“¿Es posible que todo lo que sucede en La Araucanía se trate de montajes?”, me pregunta Villegas en Tolerancia Cero, esperando -tal vez- un sí como respuesta. Y no, no todo lo que sucede es “montaje”. Plantear aquello sería una ofensa a la inteligencia. Y al sentido común. De que existen hechos de violencia, existen. De que algunos son protagonizados por mapuches, también es verdad. Y no debiera extrañarnos. Básicamente porque cuando se cierran las vías institucionales y la Política (y los políticos) renuncian a su rol de intermediadores entre los conflictos y la ciudadanía, delegando su abordaje a piquetes hiperventilados de Fuerzas Especiales, no esperemos que lo que allí aflore sea precisamente la mesa de Té Club. Y también, y más importante: porque la historia de la relación entre el Estado y el pueblo mapuche ha estado cruzada por la lógica de la violencia.

Estimados lectores, no nos hablen a nosotros de violencia o de “violentos”, que en ello no son precisamente los mapuches quienes dictan cátedra. Los mapuches fuimos y seguimos siendo un pueblo profundamente apegado a los protocolos de la alta diplomacia. Tres siglos de “Parlamentos” con los españoles lo demuestran, y decenas de “propuestas políticas”, entregadas sin respuesta al Estado a lo largo del siglo XX. ¿Por qué fracasó la izquierda revolucionaria en los 60 al intentar sublevar a nuestra gente? Por lo mismo: un pueblo que le otorga un valor esencial a la palabra, a la oratoria, al convencimiento vía la razón y no la fuerza, poco y nada tiene que hacer con aventuras guerrilleras o cabezas de pistola de diverso signo.

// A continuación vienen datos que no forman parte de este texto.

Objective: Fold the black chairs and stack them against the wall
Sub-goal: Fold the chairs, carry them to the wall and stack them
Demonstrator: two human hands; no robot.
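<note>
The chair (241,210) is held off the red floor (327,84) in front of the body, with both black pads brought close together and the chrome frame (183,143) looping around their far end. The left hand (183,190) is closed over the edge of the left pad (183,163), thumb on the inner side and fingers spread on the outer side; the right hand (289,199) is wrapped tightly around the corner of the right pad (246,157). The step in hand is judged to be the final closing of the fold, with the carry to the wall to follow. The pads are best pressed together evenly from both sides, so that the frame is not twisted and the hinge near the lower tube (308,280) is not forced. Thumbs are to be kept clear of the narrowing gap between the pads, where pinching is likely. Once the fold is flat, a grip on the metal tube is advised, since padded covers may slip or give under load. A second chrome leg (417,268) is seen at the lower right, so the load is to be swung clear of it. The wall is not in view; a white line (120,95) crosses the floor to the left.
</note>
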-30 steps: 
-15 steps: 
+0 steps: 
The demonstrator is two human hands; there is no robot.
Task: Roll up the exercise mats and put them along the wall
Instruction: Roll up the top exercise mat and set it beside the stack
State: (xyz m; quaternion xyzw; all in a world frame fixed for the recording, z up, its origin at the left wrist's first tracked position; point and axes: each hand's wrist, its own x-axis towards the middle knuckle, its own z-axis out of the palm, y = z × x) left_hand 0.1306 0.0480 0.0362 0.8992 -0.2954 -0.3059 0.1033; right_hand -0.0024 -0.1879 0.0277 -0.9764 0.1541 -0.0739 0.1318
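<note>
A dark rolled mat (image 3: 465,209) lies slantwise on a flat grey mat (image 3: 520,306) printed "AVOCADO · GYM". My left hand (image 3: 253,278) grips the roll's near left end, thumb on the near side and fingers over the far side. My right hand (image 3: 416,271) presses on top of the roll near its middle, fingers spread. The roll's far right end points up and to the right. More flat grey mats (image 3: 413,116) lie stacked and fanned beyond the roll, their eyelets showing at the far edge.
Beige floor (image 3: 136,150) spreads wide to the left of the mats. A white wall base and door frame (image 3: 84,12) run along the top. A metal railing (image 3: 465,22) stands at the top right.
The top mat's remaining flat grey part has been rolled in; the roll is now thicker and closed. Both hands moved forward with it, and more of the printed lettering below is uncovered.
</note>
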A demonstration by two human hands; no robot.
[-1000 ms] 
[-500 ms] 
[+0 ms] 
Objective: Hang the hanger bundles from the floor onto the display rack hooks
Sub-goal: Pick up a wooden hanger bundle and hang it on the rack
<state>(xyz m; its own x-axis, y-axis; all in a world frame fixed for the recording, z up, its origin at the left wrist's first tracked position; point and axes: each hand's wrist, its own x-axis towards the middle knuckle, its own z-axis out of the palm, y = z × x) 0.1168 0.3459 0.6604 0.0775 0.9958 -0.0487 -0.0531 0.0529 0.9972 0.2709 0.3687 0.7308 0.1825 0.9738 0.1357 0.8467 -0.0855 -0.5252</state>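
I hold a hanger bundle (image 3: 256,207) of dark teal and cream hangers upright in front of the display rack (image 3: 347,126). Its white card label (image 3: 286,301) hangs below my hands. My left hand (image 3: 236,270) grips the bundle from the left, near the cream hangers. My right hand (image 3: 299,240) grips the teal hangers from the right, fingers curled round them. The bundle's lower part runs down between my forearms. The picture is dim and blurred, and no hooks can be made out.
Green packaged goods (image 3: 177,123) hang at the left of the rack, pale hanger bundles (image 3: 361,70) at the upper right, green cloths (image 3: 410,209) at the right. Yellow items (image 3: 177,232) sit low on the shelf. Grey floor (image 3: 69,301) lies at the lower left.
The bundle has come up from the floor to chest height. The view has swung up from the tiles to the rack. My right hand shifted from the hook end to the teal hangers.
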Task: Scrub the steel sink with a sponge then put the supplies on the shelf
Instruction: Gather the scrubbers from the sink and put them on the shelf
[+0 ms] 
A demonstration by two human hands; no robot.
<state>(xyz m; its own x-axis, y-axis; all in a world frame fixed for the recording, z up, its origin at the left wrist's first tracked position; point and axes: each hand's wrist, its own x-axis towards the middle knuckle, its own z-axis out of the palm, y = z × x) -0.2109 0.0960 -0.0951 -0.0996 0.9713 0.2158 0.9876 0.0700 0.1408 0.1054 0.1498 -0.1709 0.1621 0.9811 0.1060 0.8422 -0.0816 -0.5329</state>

No, no todos los hechos de violencia en el sur son montajes. Pero los hay. ¿Qué fue sino el baleo policial del chaleco antibalas y el casco del carabinero responsable del crimen de Jaime Mendoza Collío? Un montaje. Así lo llamó el Laboratorio de Criminalística de la PDI, que dejó al descubierto un burdo intento por potenciar la tesis de la “legítima defensa” esgrimida por el criminal de uniforme. ¿Burdo intento de Carabineros como institución? Me niego a creerlo. Quisiera pensar que se trató de una acción aislada, de colegas afectados por la mala suerte de su compañero. Así debió entenderlo al menos el Alto Mando y la propia Fiscalía Militar, que tras el informe de la PDI no sancionó a ninguno de los involucrados. Así, como lo lee. A ninguno. Qué decir del propio funcionario responsable del crimen: en libertad y actualmente en servicio activo.

¿Me dirán que aquello no es violencia? Lo es para comunidades como Requem Pillan (de donde era Jaime), Requem Lemun (donde fue asesinado también por la policía el adolescente Alex Lemun) y por cierto para Wente Winkul Mapu, donde fue herido mortalmente el sargento Hugo Albornoz, en un confuso incidente que las autoridades no dudaron en bautizar de inmediato como un “alevoso y cobarde crimen” cometido por adivinen quién. Exacto, los violentos mapuches. Como Basay, sepan que muy pronto caerá estrepitosamente la tesis policial de la “emboscada” mapuche. La PDI, al menos, ya la descartó casi por completo.

Caerá como está cayendo el montaje (comunicacional) tras el incendio en Carahue.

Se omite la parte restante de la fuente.